- What is required: Copy the listing out in full. Keep every word as it is.
Information supplied: Begin
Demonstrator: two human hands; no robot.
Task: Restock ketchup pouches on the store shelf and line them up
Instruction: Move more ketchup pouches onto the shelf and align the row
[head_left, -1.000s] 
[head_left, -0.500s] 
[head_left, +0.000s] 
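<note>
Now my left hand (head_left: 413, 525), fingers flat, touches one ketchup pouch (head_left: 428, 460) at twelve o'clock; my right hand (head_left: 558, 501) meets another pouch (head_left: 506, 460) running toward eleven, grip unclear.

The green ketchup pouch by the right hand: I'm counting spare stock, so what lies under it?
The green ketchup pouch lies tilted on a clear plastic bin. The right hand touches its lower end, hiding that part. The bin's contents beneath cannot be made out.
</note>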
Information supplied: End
- Exercise result:
Demonstrator: two human hands; no robot.
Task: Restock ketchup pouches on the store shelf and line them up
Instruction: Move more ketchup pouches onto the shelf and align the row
[head_left, -1.000s] 
[head_left, -0.500s] 
[head_left, +0.000s] 
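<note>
Now my left hand (head_left: 413, 525), fingers flat, touches one ketchup pouch (head_left: 428, 460) at twelve o'clock; my right hand (head_left: 558, 501) meets another pouch (head_left: 506, 460) running toward eleven, grip unclear.

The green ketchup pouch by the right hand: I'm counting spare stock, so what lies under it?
The green ketchup pouch lies tilted on a clear plastic bin. The right hand touches its lower end, hiding that part. The bin's contents beneath cannot be made out.
</note>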

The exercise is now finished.